What’s a Wardrobe Orphan?
Wardrobe Orphans (WO’s) are those items we love in the store, we buy, and bring home, but never wear. Often they hang in our closets with tags still on. We might smile to see it hanging in the closet, or it may make us feel guilty; an orphan never makes it onto our body and out of the house. Maybe the orphan doesn’t go with anything, or maybe it just feels funny on. Let’s talk about some of the reasons we have WO’s, and some ways to avoid them.
The Personality Orphan can sometimes be attributed to shopping with a friend who may have a very different style personality than you. Maybe you are predominantly Classic and Feminine, and your friend is a Relaxed Creative. The shirt she loved, and you bought, fits her personality but doesn’t work for you because it doesn’t fit yours! You may love a pattern, color or style, and the friend who wears them well, but that pattern/color/style never feels right on you, because it isn’t your style personality.
Another common shopping fail occurs when we shop with someone who has a fixed idea of what (they think) you should wear. Beware shopping with relations… (Moms and teens battle this one all the time!) The best way to avoid these Personality Orphans is to know thyself! Work on honing your Style Cocktail. Keep your Style Cocktail on a card in your wallet. (Not an Outfit Recipe, that’s a horse of a different color! A bit of Style Cocktail information can be found here.) Before you pull out your wallet to pay, look at the card and check if the garment you are holding fits your style words. If it doesn’t, analyze what it is you love about it, and apply that to an item that does fit your Recipe.
It is good to step out of our comfort zone and try new things, but baby-step it. Try just one new part of the pattern/style/color rather than all at once. Maybe you want to try the cold-shoulder trend. So, buy that top in a color you know you look great in. That gives it the familiarity you may need to take the leap and wear it out of the house!

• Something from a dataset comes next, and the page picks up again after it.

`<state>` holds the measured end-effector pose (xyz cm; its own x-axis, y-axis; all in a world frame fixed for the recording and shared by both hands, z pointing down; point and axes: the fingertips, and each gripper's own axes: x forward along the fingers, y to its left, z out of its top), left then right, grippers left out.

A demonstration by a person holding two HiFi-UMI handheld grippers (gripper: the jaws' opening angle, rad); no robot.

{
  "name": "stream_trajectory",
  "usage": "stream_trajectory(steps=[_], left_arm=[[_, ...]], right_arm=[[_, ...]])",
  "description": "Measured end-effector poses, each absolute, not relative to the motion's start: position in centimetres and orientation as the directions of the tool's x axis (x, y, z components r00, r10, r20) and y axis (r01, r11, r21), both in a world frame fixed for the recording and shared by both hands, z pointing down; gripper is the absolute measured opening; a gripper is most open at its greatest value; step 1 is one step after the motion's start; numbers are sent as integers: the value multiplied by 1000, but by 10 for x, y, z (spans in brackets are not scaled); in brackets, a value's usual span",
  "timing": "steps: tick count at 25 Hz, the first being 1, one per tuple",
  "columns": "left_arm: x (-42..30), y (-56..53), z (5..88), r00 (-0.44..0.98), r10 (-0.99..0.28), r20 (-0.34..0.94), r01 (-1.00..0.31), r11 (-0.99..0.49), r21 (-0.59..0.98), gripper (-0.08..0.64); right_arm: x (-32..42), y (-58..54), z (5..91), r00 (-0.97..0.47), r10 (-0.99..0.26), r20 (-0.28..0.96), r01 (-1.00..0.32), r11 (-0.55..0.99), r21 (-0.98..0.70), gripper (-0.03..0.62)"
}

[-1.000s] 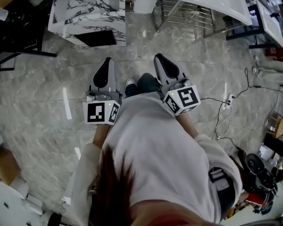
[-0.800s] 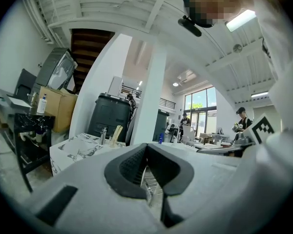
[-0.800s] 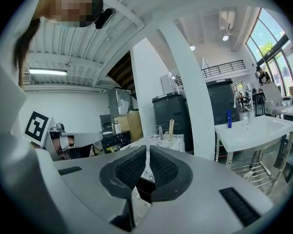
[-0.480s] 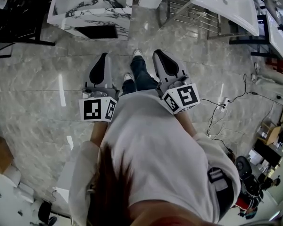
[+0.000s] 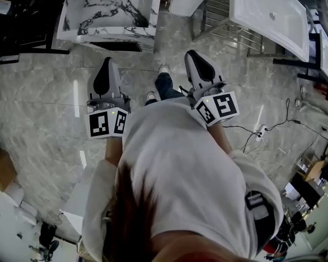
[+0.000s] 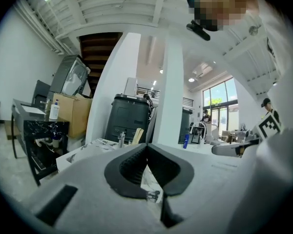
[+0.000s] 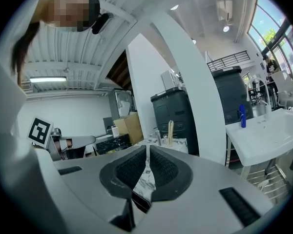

Color Orphans are items that don’t go with what you already own, or with your personal coloring. There are two main ways to avoid color clash orphans.
(1) You can limit the color palette in your wardrobe to 2-3 neutrals, and 2-3 accent colors. If the item is not one of your neutrals or accents, you can feel free to leave it behind, or even better, ask the store clerk if it comes in one of your wardrobe colors. This method requires a great deal of self-discipline, and is not for everyone, especially those who crave variety.
(2) Another method for avoiding the dreaded clash is to have a Personal Color Analysis. There are lots of systems out there; most have come a long way from the old 4 Seasons of the 1980’s. My favorite is the (very nuanced) Absolute Color System, and it is the one I use with my clients. (Here you can see the 9 warm palettes!) Knowing your personal palette gives you hundreds of colors to choose from, and because they share the same color properties, they mix and match without the dreaded “clash”
Personal Pet Peeve: Color systems that come with personality labels, or tell you to dye your hair to fit your type. Beware!
If people ask “Are you feeling alright?” when you wear something, that’s a cue that it is not a good color for your personal coloring! Using your personal color palette to select the colors that best flatter you helps you avoid the “Are you okay?” from those you meet during your day.
A Body Shape Orphan is an item you bought that just doesn’t work for your body shape Frequently BSO’s will make you feel frumpy, or overexposed/tarty; they may make you physically uncomfortable. The waistband is too snug, the shape is boxy and you need shaping, the cut is too low, or too tight. The boots squeeze your calves; those shoes give you a blister every time you wear them. Some Body Shape Orphans can be rescued with a trip to the tailor, cobbler, or a cami to cover the extra cleavage, but often it is best to say goodbye to them. . When you try on everyday clothes, make sure they will work for your everyday activities! Sit, walk, and stretch. Make sure the clothes can do what you want them to!
Knowing your body shape can help you avoid these orphans by makeing you aware of what cuts, styles, and proportions look best on you, and helps you avoid the boxy, oversized, frump zone. Clothes do not have to be baggy to be comfortable, they just need to fit your shape. I cannot say this enough: If you are not employed as a fit model, don’t expect clothes to fit off the rack! Alterations should be a regular part of life for us mere mortals.
The best way to avoid orphans is to be a conscious shopper. Look carefully before you buy. If you cannot make at least 3 outfits with the new piece and what you already own, save your money. Once home, if you need to buy an entirely new outfit to make an orphan work, it is probably best to return it or set it free. It will be perfect for someone else, so donate it, consign it, or have a clothing swap with friends. Make it a Wardrobe Orphan Home Finding Party! Your wardrobe orphan may just be someone else’s outfit completer!